It was 49 years ago that Dave Reed met with the tennis committee of Pasadena’s Valley Hunt Club to tell them he wasn’t interested in the job of head pro.
“It was going to be a courtesy interview,” Reed says. “Long Ellis had called my dad and asked if I might be interested. I was a couple of years out of UCLA and I wanted to be a history professor. My dad knew that, so he said no. They asked if I might just come for an interview, just to learn more about the job. That seemed like a fair and reasonable thing to do.”
So, Reed, an exceptional tennis player from Glendale High School, who had won two CIF titles and lost just one match in his three years of varsity high school tennis–parlaying that into an All-American career at UCLA in the Arthur Ashe/Charlie Pasarell era—showed up for the interview.
It turns out Ellis, longtime SCTA board member and namesake of the SCTA’s annual collegiate achievement and sportsmanship award, had made a great call.

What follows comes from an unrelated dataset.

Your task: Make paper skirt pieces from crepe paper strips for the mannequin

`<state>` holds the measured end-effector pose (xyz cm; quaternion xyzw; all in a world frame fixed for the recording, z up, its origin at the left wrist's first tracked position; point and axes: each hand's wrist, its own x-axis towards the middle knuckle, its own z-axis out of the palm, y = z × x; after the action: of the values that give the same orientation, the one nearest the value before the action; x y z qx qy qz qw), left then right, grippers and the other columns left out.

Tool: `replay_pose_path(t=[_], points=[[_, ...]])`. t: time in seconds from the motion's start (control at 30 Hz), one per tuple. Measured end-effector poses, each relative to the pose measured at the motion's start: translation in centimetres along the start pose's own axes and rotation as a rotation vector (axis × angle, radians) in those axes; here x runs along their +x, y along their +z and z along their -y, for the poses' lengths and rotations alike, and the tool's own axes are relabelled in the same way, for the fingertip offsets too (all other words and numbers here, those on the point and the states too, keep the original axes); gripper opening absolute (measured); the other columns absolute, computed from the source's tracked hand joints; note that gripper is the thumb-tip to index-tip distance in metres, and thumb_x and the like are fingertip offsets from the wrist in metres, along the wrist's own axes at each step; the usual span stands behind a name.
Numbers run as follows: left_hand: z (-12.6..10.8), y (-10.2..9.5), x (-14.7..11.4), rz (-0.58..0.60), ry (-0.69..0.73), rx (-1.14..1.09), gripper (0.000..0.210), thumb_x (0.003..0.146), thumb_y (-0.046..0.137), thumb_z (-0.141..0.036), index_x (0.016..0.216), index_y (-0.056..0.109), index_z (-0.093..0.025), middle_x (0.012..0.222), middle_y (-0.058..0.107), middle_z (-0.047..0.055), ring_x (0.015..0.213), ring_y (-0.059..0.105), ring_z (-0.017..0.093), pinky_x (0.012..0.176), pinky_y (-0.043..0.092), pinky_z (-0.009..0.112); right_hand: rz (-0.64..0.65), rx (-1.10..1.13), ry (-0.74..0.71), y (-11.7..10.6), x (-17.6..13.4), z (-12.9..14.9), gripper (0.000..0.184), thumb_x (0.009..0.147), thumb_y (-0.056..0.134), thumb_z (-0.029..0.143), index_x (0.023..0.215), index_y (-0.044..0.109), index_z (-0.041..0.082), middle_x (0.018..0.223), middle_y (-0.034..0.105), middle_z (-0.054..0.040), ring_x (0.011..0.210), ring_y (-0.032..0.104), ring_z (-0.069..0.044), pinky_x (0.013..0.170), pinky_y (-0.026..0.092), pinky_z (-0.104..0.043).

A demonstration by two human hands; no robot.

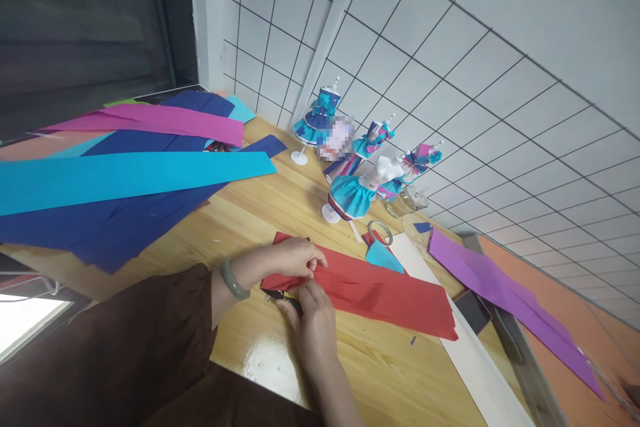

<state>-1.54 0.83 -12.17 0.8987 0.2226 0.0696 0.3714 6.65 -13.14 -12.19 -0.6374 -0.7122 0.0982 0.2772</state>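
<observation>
A long strip of red crepe paper (380, 290) lies slantwise across the wooden table in front of me. My left hand (299, 258), with a green bangle at the wrist, is closed in a pinch on the paper near its left end. Close below it, the fingers of my right hand (316, 320) pinch the strip's near edge. A black and yellow tool (283, 295) shows partly between my right thumb and the paper; its kind and whether the hand grips it I cannot tell.
Blue, turquoise and pink paper sheets (135, 177) overlap at the left. Several small mannequins in paper dresses (353, 193) stand by the tiled wall, near a glass jar (413, 199). A tape roll (380, 233), a white sheet (475, 360) and purple paper (500, 290) lie rightward.
</observation>
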Motion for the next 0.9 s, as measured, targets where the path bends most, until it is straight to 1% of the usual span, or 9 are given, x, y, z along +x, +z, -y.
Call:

Reed took the job and held it for 43 years, retiring in 2013, exactly 43 years to the day he began.
“I fell in love with the place, the work, the lifestyle,” Reed says. “I fell in love with Pasadena. I bought a house there as soon as I could.”
Reed had been mostly No. 3 at UCLA in the early ‘60s, and it wasn’t because his tennis skills lacked. It was because No. 1 was pretty much shared by Ashe and Pasarell. Ashe was the quick-as-lightning kid from Richmond, Va., who had started showing his potential in the juniors. Pasarell was the well-prepared, well-connected player from Puerto Rico (both his parents were island champions at one time or another), who also was making a name in the national junior events.
All three ended up at UCLA mostly because J.D. Morgan was the tennis coach. Actually, Morgan was much more than that. He was a legend, a bit of a curmudgeon, a story-teller, a father figure/grandfather figure wrapped in one, a gentle dictatorial presence and a great tennis strategist. Morgan took UCLA to eight NCAA tennis titles and was also UCLA’s athletic director from 1963-’79, during John Wooden’s run of ten NCAA basketball championships. Morgan passed away in 1980 at age 61, but the J.D. Morgan stories may never die.
“He was always in charge,” Reed says, “and if there was ever any question of that, he would remind you.
“Arthur and I roomed together and one day the phone rang down the hall and it was J.D. In the course of the conversation, I told him that Charlie Pasarell had mentioned he wanted to talk to him. J.D. replied, ’Wrong, Reed. You mean that I want to talk to Pasarell.’ ’’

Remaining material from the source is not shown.